The expanded form, with the full reasoning for the entries that bite hardest:

1. Throughput flatlines well below the volume’s provisioned number. Root cause: The instance EBS baseline is lower than the volume’s ceiling — the classic, most expensive mistake. Confirm: aws ec2 describe-instance-types --instance-types <type> --query 'InstanceTypes[0].EbsInfo.EbsOptimizedInfo'; CloudWatch VolumeThroughputPercentage sits low even at peak (a volume that’s truly maxed reads ~100%). Fix: Resize the instance to a larger size or family whose baseline ≥ your target; never provision volume throughput past the instance baseline for sustained work.

2. A brand-new gp3 volume is “slow” — capped at 3,000 IOPS / 125 MiB/s. Root cause: gp3 ships at the baseline default; provisioning above it is opt-in and was never done. Confirm: aws ec2 describe-volumes --volume-ids <vol> --query 'Volumes[0].{iops:Iops,tput:Throughput}' returns 3000 / 125. Fix: aws ec2 modify-volume --volume-id <vol> --iops <n> --throughput <m> (online).

3. You raised throughput but achieved bandwidth didn’t move. Root cause: gp3 enforces ≤ 0.25 MiB/s per provisioned IOPS — you bought MiB/s without the IOPS to back it.

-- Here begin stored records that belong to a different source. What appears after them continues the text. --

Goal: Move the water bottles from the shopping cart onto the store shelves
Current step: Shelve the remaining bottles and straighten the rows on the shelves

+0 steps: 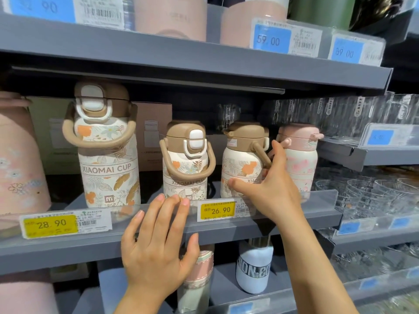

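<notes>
Three brown-lidded floral water bottles stand on the middle grey shelf [294,219]: a tall one [106,159], a small one [187,164] and another small one [243,164]. A pink-lidded bottle [301,155] stands at the far right. My right hand [269,186] wraps around the right brown-lidded bottle, thumb on its front and fingers behind near its strap. Fingers spread, my left hand [156,245] lies flat against the shelf's clear front strip below the middle small bottle and holds nothing. The shopping cart is out of view.
Yellow price tags [51,225] hang on the shelf front. Pink bottles [18,159] stand at the left and on the shelf above. Clear glassware [367,191] fills the shelves to the right. A white-sleeved bottle [254,270] and a pink-and-green one sit on the lower shelf.
</notes>
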Demonstrator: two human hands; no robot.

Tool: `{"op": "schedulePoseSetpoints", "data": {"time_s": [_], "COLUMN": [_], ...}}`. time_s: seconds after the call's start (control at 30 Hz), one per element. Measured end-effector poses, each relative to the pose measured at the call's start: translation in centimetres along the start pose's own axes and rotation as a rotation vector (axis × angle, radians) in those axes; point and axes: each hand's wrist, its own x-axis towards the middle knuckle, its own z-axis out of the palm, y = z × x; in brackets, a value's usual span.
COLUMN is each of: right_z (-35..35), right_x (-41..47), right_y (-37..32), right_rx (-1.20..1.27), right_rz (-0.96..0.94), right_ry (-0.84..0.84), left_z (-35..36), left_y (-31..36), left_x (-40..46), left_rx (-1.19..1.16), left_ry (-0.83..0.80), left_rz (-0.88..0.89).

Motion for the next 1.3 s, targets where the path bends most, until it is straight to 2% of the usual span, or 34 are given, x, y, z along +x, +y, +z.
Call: {"op": "schedulePoseSetpoints", "data": {"time_s": [0.13,0.3,0.47,1.0,1.1,1.2,1.3], "right_z": [-0.1,-1.1,-1.4,-0.8,-1.3,-1.8,-1.4], "right_x": [0.1,1.1,1.6,0.2,0.9,1.8,2.4], "right_y": [-0.2,0.2,0.4,0.5,0.3,-0.1,0.1], "right_rx": [-0.019,0.240,0.297,0.084,0.162,0.346,0.398], "right_rz": [-0.015,0.003,-0.004,-0.047,-0.033,0.003,0.031], "right_ry": [-0.040,-0.116,-0.156,-0.071,-0.139,-0.243,-0.256], "left_z": [-0.1,-0.2,-0.4,-0.5,-0.5,-0.4,-0.4], "left_y": [0.0,0.0,0.1,0.3,0.3,0.2,0.2], "left_x": [0.1,0.1,0.1,0.2,0.2,0.1,0.1], "left_rx": [-0.002,-0.004,-0.021,-0.044,-0.043,-0.048,-0.049], "left_ry": [-0.013,-0.020,-0.021,-0.042,-0.046,-0.049,-0.043], "left_rz": [-0.001,-0.003,-0.006,-0.041,-0.035,-0.033,-0.031]}}
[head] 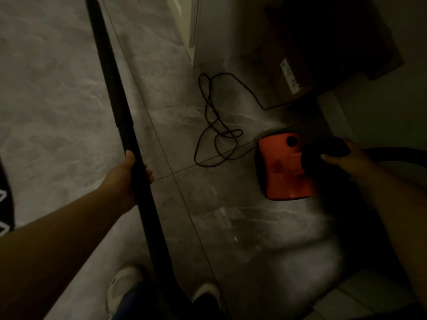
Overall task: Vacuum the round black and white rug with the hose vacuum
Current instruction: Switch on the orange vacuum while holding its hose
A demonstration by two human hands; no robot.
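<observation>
Gripping the black wand point(120, 125) in my left hand point(126, 179), I have my fingers curled round its shaft about midway, thumb up along the near side. The wand runs from near my feet up and away to its tip at the top left, slanting over the grey marble-look floor point(57, 88).

My right hand point(339, 158) is wrapped round a dark rounded part point(323, 153) on top of the orange vacuum point(284, 172); it is too dim to tell whether that is the handle or the hose end. A dark hose point(397, 153) arcs off to the right behind my wrist. The vacuum sits on the floor to my right, close to a wall.

Its black cord point(215, 125) lies in loose loops on the tiles just left of it and trails up toward a brown box point(323, 49) in the dark corner.

The rug point(5, 199) shows only as a black edge with white zigzags at the far left, beside my left forearm, well apart from the vacuum. My pale shoes point(124, 289) are at the bottom.
</observation>
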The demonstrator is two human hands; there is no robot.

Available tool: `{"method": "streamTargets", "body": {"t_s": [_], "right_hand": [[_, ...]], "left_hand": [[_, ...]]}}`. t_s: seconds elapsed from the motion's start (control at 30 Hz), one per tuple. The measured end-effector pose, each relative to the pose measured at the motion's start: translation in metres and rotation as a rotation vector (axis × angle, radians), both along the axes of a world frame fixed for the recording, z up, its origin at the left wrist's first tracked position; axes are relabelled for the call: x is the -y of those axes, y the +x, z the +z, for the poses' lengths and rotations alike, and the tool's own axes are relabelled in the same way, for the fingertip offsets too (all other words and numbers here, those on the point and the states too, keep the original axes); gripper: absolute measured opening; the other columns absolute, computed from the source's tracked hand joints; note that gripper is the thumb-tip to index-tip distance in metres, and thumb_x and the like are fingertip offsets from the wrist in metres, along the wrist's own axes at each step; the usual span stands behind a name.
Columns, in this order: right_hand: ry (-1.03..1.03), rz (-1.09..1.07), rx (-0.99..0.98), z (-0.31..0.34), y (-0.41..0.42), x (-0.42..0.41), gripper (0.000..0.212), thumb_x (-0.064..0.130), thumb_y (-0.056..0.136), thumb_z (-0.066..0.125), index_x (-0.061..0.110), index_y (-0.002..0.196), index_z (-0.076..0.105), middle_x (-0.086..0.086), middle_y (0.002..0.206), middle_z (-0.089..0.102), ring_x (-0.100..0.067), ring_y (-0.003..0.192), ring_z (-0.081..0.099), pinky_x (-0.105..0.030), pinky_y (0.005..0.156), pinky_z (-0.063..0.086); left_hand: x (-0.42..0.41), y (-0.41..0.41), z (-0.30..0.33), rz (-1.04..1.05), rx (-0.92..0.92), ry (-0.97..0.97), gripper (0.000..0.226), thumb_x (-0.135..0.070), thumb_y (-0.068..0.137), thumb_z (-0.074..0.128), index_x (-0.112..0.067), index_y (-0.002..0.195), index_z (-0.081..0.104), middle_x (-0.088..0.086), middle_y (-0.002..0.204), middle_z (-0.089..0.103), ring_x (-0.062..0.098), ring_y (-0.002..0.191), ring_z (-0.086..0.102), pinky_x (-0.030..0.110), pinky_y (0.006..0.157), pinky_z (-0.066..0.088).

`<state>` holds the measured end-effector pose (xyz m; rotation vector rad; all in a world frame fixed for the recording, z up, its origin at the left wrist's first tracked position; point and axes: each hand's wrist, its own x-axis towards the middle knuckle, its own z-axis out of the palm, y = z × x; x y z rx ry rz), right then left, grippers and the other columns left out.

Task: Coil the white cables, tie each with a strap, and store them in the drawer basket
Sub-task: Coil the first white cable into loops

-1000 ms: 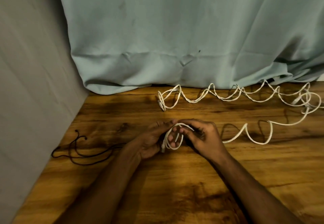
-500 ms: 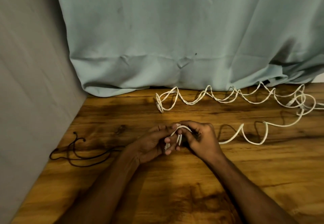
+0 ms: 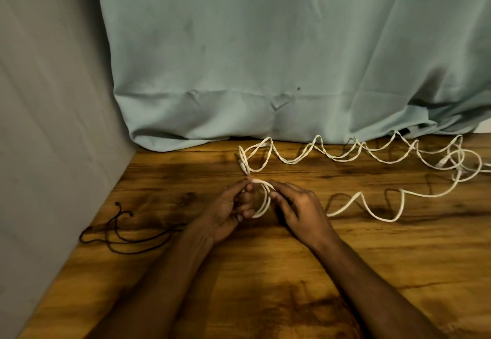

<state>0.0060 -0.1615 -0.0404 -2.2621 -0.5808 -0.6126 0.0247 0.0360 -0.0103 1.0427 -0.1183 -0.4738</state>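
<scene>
At the table's (image 3: 398,272) middle, the left hand (image 3: 228,213) grips a small coil (image 3: 261,200), the right hand (image 3: 300,211) pinching the white cable (image 3: 372,211) trailing rightward toward the right edge.

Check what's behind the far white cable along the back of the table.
A pale blue-green cloth hangs behind the far white cable, its hem on the wooden table. Whatever the cloth covers is hidden.

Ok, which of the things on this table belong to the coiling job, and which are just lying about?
Job: white cable with a small coil started between the left hand and right hand; second white cable lying loose; dark strap cords.
Lying about: teal cloth; wooden table.
</scene>
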Motion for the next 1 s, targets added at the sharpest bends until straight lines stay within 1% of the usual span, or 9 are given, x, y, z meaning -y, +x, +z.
{"method": "streamTargets", "body": {"t_s": [0.13,0.23,0.3,0.4,0.47,0.57,0.77,0.9,1.0], "right_hand": [[-0.179,-0.017,-0.031,-0.001,0.002,0.004,0.05,0.003,0.099,0.063,0.027,0.142,0.064,0.009,0.103,0.068,-0.011,0.092,0.067,-0.028,0.075,0.052],[-0.374,-0.042,0.059,-0.002,0.005,0.006,0.043,0.009,0.098,0.068,0.022,0.139,0.065,0.0,0.103,0.071,-0.024,0.092,0.067,-0.03,0.076,0.044],[-0.502,-0.061,0.159,-0.001,0.003,0.006,0.04,0.012,0.096,0.071,0.024,0.134,0.066,0.003,0.101,0.07,-0.021,0.092,0.065,-0.029,0.078,0.035],[-0.58,-0.031,0.245,-0.001,-0.003,0.009,0.034,0.015,0.091,0.076,0.026,0.123,0.071,0.006,0.102,0.073,-0.017,0.092,0.065,-0.03,0.077,0.039],[-0.587,0.018,0.291,0.002,-0.009,0.007,0.027,0.019,0.093,0.075,0.024,0.119,0.073,0.005,0.104,0.075,-0.018,0.094,0.067,-0.033,0.078,0.048],[-0.596,0.058,0.422,0.006,-0.019,-0.007,0.023,0.021,0.092,0.075,0.019,0.115,0.075,0.002,0.1,0.075,-0.018,0.084,0.066,-0.029,0.068,0.048],[-0.537,0.097,0.622,0.014,-0.019,-0.028,0.021,0.022,0.092,0.082,0.015,0.112,0.077,-0.001,0.108,0.074,-0.018,0.092,0.06,-0.03,0.061,0.048],[-0.456,0.108,0.622,0.028,-0.006,-0.037,0.016,0.029,0.095,0.076,0.016,0.103,0.081,-0.002,0.105,0.073,-0.02,0.098,0.058,-0.031,0.072,0.046],[-0.269,0.126,0.545,0.025,0.004,-0.033,0.016,0.026,0.099,0.074,0.011,0.101,0.08,-0.004,0.103,0.072,-0.021,0.093,0.061,-0.035,0.075,0.05]], "left_hand": [[-0.015,0.008,0.009,0.138,0.053,-0.126,0.032,-0.028,0.104,0.044,-0.017,0.075,0.05,-0.01,0.048,0.031,0.004,0.038,0.026,0.017,0.038,0.026],[-0.024,0.017,0.012,0.273,0.118,-0.111,0.03,-0.028,0.104,0.044,-0.018,0.076,0.05,-0.01,0.046,0.031,0.003,0.036,0.025,0.018,0.036,0.025],[-0.029,0.018,0.012,0.36,0.158,-0.075,0.029,-0.026,0.104,0.046,-0.017,0.077,0.05,-0.009,0.046,0.032,0.004,0.036,0.026,0.018,0.036,0.026],[-0.028,0.015,0.013,0.386,0.201,0.0,0.029,-0.026,0.104,0.047,-0.016,0.076,0.051,-0.009,0.048,0.034,0.005,0.037,0.027,0.019,0.037,0.026],[-0.023,0.011,0.01,0.329,0.276,0.122,0.031,-0.028,0.105,0.046,-0.016,0.077,0.052,-0.009,0.048,0.037,0.006,0.037,0.031,0.022,0.041,0.032],[-0.009,0.003,0.005,0.175,0.405,0.343,0.033,-0.028,0.106,0.044,-0.014,0.078,0.056,-0.004,0.049,0.044,0.014,0.043,0.048,0.031,0.055,0.049],[-0.007,-0.004,0.005,0.186,0.346,0.297,0.033,-0.032,0.106,0.043,-0.013,0.083,0.056,0.003,0.059,0.046,0.015,0.049,0.047,0.025,0.046,0.044],[0.002,-0.008,0.0,0.166,0.318,0.35,0.031,-0.032,0.106,0.043,-0.01,0.103,0.066,0.016,0.082,0.055,0.018,0.062,0.049,0.022,0.048,0.043],[0.009,-0.009,0.004,0.159,0.266,0.303,0.028,-0.026,0.106,0.043,-0.01,0.093,0.062,0.013,0.074,0.045,0.017,0.056,0.043,0.02,0.046,0.044]]}}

Confirm: provisioned IOPS < target throughput / 0.25 (e.g. asking 1,000 MiB/s with only 3,000 IOPS). Fix: Raise IOPS first — 1,000 MiB/s requires ≥ 4,000 provisioned IOPS — then the throughput is allowed.

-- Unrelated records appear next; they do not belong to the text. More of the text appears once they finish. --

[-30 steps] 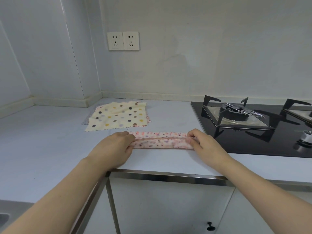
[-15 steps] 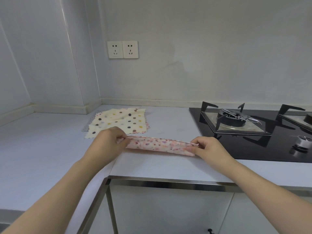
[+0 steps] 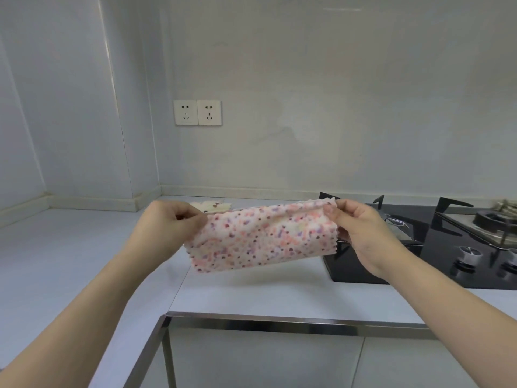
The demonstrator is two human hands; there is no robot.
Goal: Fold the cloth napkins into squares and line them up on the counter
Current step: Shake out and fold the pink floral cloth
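Note:
A pink speckled napkin (image 3: 260, 238) hangs in the air above the white counter (image 3: 251, 292), stretched into a wide strip. My left hand (image 3: 165, 228) pinches its upper left corner and my right hand (image 3: 361, 233) pinches its upper right corner. Behind the pink cloth, only a sliver of a cream polka-dot napkin (image 3: 212, 205) shows on the counter; the rest is hidden.
A black gas hob (image 3: 447, 247) with pan supports and knobs fills the counter's right side. Two wall sockets (image 3: 197, 112) sit on the back wall. A steel edge (image 3: 279, 322) trims the counter front above white cabinet doors.
Both hands have lifted the pink napkin off the counter, and it now hangs unfolded into a taller strip. The camera has tilted upward.

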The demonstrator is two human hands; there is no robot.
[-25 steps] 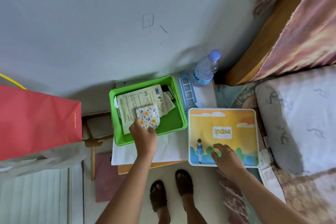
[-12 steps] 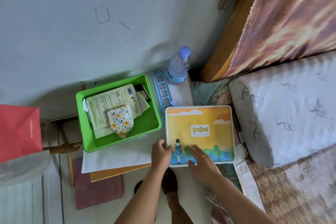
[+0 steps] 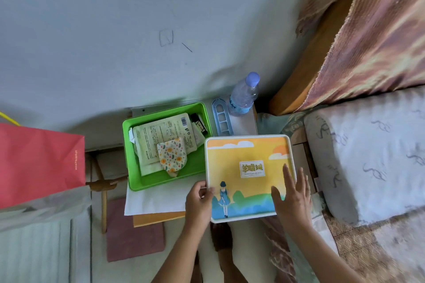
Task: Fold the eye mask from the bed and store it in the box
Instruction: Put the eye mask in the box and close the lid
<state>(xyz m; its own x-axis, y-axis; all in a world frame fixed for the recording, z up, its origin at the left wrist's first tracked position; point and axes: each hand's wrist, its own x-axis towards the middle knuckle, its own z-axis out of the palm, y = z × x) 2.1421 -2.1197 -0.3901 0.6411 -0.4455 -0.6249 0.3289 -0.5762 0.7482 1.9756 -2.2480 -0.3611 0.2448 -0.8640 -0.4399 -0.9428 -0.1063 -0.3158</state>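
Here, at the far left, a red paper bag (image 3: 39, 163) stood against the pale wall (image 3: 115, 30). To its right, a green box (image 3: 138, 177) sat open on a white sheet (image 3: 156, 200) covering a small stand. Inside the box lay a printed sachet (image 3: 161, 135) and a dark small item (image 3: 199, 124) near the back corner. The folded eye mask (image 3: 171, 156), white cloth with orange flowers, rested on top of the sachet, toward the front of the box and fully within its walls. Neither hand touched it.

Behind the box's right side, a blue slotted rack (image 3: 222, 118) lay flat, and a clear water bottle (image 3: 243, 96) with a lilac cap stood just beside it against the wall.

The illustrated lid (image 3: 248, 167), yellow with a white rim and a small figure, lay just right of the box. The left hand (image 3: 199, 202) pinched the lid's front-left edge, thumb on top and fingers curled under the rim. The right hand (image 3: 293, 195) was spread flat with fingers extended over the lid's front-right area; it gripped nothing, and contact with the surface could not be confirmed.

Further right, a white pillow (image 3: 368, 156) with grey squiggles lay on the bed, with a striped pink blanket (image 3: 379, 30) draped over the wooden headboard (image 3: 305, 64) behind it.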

4. EFS crawls and it’s a small filesystem. Root cause: Bursting throughput mode on a near-empty filesystem (50 KiB/s per GiB baseline) that has exhausted its burst credits. Confirm: CloudWatch BurstCreditBalance trending to zero; aws efs describe-file-systems --query 'FileSystems[0].ThroughputMode' returns bursting. Fix: aws efs update-file-system --throughput-mode elastic — throughput then scales with demand, no credit cliff.

5. A volume restored from a snapshot reads at a fraction of its rated speed. Root cause: Lazy loading — blocks fetch from S3 on first touch; you’re measuring S3 latency, not the volume. Confirm: the first read of each region is slow and the second is fast; steady-state matches the spec after a full pass. Fix: Enable Fast Snapshot Restore on the snapshot in the target AZs, or pre-warm by reading every block (dd if=/dev/nvmeXn1 of=/dev/null bs=1M).

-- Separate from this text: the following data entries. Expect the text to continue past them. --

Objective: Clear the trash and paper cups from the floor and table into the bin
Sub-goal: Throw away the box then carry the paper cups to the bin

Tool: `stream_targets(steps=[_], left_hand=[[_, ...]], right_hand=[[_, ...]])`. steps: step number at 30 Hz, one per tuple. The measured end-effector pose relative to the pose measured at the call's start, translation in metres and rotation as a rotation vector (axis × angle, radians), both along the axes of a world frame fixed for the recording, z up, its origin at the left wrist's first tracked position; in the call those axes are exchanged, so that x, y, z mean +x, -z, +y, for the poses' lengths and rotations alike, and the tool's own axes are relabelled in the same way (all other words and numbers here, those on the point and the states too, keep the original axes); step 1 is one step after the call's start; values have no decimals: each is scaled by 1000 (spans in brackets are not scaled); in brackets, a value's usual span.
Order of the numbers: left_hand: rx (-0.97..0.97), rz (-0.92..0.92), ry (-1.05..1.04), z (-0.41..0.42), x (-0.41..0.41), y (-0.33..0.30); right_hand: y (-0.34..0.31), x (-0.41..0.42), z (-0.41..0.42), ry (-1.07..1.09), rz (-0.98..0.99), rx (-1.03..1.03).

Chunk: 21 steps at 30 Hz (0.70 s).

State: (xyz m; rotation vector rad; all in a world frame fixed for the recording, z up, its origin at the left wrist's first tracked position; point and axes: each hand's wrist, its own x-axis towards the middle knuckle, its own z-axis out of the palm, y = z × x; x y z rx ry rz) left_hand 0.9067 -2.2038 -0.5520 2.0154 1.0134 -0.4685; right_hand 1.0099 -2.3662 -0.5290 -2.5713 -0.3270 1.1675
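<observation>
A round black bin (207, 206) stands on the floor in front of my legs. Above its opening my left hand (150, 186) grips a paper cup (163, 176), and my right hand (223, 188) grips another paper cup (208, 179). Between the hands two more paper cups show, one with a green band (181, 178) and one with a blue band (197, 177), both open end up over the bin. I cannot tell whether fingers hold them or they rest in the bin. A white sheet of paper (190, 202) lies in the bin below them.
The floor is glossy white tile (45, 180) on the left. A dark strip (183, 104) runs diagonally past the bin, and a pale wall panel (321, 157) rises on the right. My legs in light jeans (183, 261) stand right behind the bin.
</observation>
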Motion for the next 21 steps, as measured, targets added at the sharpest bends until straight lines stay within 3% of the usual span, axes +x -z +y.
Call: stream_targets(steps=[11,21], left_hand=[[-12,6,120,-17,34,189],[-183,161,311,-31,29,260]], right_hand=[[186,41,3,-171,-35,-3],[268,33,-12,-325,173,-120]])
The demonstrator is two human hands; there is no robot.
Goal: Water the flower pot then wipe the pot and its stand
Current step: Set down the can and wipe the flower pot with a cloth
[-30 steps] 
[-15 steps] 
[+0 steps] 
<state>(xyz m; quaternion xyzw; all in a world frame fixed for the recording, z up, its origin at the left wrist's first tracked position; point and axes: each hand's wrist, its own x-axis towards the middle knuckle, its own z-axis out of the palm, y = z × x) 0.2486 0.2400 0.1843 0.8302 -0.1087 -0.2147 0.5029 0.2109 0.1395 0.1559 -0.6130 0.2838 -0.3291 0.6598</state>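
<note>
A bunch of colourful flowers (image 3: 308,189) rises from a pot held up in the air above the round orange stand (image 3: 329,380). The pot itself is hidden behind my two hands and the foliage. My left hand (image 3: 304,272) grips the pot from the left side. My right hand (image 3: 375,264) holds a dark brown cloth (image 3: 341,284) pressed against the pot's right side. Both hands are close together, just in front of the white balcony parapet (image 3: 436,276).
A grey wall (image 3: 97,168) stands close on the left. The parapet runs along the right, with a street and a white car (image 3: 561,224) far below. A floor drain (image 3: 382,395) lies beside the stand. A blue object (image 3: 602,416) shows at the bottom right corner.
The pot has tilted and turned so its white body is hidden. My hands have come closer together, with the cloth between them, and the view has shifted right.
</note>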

6. fio reports low IOPS even though the volume and instance have headroom. Root cause: Too-shallow queue depth or single-threaded I/O — the device is under-driven, not slow. Confirm: raising --iodepth and --numjobs increases IOPS; at iodepth=1 you measure latency-bound, not the device ceiling. Fix: Drive a deeper queue (32–64) and more jobs that match real concurrency; fix single-threaded application I/O.

7. fio shows impossibly high numbers, but production is slow. Root cause: The benchmark hit the page cache (RAM), not the device — --direct=1 was missing. Confirm: adding --direct=1 drops the number to a believable device figure. Fix: Always benchmark device performance with --direct=1 (O_DIRECT).

8 & 9. Modification seems stuck, or “modify failed: too soon.” Root cause: After a modify the volume enters optimizing (performance between old and new); and a volume can be modified only once per 6 hours. Confirm: aws ec2 describe-volumes-modifications --volume-id <vol> shows optimizing; a second modify inside 6 h is rejected. Fix: Wait out optimizing; plan changes so you don’t need a second modify inside the 6-hour window.

10. You grew the volume but the filesystem is still the old size. Root cause: Growing the EBS volume enlarges the block device, not the partition/filesystem inside the OS. Confirm: lsblk shows the larger device; df -h shows the old filesystem size. Fix: sudo growpart /dev/nvme0n1 1 then sudo xfs_growfs -d /mount (xfs) or sudo resize2fs /dev/nvme0n1p1 (ext4).

11. Two instances mounted one volume and it corrupted. Root cause: A Multi-Attach io2 volume mounted xfs/ext4 read-write on more than one instance — those filesystems assume single-writer. Confirm: filesystem inconsistency errors in dmesg/journal on both nodes. Fix: Use a cluster-aware filesystem (GFS2/OCFS2) with proper fencing, or don’t multi-attach a single-writer filesystem.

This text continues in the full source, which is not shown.